Before I could respond, she was gone, moving swiftly through the cabin and into the encroaching gloom outside. The door creaked behind her, and immediately the temperature in the room seemed to drop, the blankets barely a barrier against the gnawing chill. I shivered, wrapping myself tighter, listening to the faint scrape of boots against the snow, the sudden gust of wind that snuck through every crack in the walls.

I could have sworn the chess board had been on the sofa, not that I would be able to play Tiffany anyways. She knew this technical stuff the best. There was no entertainment to be made. There was nothing in the world… outside my world… except a blanket of white death. By now, Tiffany's presence had been drowned by the sea of white outside. It was always waiting, that and that accursed figure veiled by the treelines had been the only constants in her life the past years… And Harmonia. Harmonia would fix everything. The house shook one time. Then it shook again. Some snowflakes fell from the ceiling. They landed right on her hand, which looked a little blue.

The cold came in slowly. It did not hurt me anymore. I think that is because my body was too weak to feel it. The cold just got inside me like water gets into a sponge. My fingers did not feel like fingers. They felt like sticks that would break if I tried to move them. The cold was around me and it was making my fingers feel like they were going to crack. My fingers were, like twigs now.

There was a layer of frost on the window. It looked like a web. The frost was on the inside of the window. I thought I saw it everywhere I looked.

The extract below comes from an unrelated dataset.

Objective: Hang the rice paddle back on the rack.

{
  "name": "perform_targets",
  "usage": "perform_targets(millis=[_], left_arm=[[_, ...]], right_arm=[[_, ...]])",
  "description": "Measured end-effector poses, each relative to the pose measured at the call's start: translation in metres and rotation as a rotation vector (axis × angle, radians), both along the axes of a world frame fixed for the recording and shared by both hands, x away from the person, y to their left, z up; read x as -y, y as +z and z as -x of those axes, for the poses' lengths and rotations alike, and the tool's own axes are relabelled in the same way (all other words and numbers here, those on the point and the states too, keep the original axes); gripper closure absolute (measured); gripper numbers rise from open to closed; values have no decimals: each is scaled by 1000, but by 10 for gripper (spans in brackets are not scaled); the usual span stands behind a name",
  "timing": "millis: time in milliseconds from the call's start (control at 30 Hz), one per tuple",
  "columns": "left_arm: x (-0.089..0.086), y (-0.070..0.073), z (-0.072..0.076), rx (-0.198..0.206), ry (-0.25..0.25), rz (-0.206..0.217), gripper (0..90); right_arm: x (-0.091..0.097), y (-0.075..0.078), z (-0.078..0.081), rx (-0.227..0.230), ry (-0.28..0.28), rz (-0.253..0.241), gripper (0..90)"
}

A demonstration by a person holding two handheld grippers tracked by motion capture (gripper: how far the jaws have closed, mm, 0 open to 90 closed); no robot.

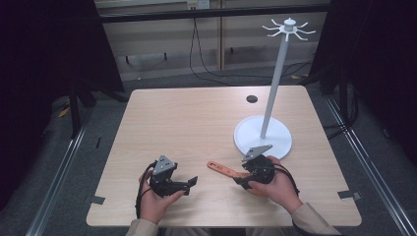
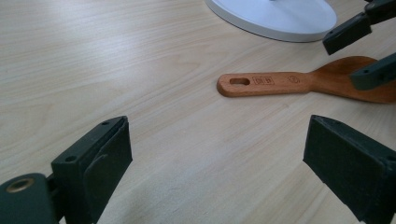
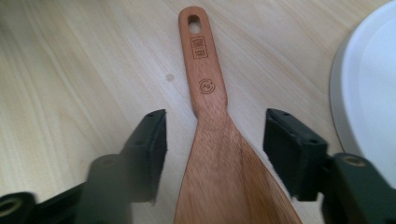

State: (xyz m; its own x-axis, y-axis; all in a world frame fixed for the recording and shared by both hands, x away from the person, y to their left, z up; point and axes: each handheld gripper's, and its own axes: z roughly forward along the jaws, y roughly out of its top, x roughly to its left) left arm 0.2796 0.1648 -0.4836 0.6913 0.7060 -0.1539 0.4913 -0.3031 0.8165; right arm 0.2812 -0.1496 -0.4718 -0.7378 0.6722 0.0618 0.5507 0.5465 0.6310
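Note:
A wooden spatula (image 1: 223,170) lies flat on the light wooden table (image 1: 196,118), its handle with a hanging hole pointing left. My right gripper (image 1: 240,178) is open. Its jaws straddle the wide blade of the spatula (image 3: 210,154), one on each side, with a gap between each pad and the wood. My left gripper (image 1: 191,184) is held to the left of the spatula, open with nothing between its jaws (image 2: 217,158). In the left gripper view the spatula (image 2: 280,84) lies ahead, and the right gripper's fingertips (image 2: 364,51) flank the blade.
A white stand with a round base (image 1: 263,137), a tall pole (image 1: 275,78) and a ring of hooks on top (image 1: 289,27) rises just behind the right hand. A dark cable hole (image 1: 252,99) sits near the table's far edge. Dark curtains flank the table.

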Motion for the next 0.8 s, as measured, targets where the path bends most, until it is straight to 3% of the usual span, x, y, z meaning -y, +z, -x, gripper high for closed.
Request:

The frost was really something. It was on the window. It seemed like it was, in my eyes too.

Minutes—or perhaps hours—passed. Time was meaningless here, stretched thin like the frost along the windowpanes. Then Tiffany returned, her arms laden with coal and bundled firewood, cheeks flushed red against the icy wind, her movements were almost frantic by now. Who could blame her?

Her hands moved quickly and carefully helping the fire to burn again and for a moment the room felt a warmer. She walked me over to the pile of mattresses that were lying near the fire. Before Tiffany would have said something about being careful, with the fire. Now she just sat there with her cold eyes watching the sparks jump around in the flames.

Down below, the village's festive lights shone brighter than before, a crowd bearing torches had gathered on the village square, dressed in something similar to what my parents had been wearing on that trip to Hawaii all those years ago. Was it really that warm in the village? I'd have to ask Harmonia when she gets back. A warm breeze had carried the smell of salt then.

I thought I saw a shape gliding between the parade floats. Something tall. Something thin. Something that moved like smoke sliding through a keyhole. But when I looked harder, the shape melted into the crowd, indistinguishable from the torchlight. Maybe the village was just celebrating early this year. Maybe warm places looked different from far away. Maybe I was imagining things again.

The cold pressed closer to the window. I stepped back. Yes. I'd ask Harmonia. She would know.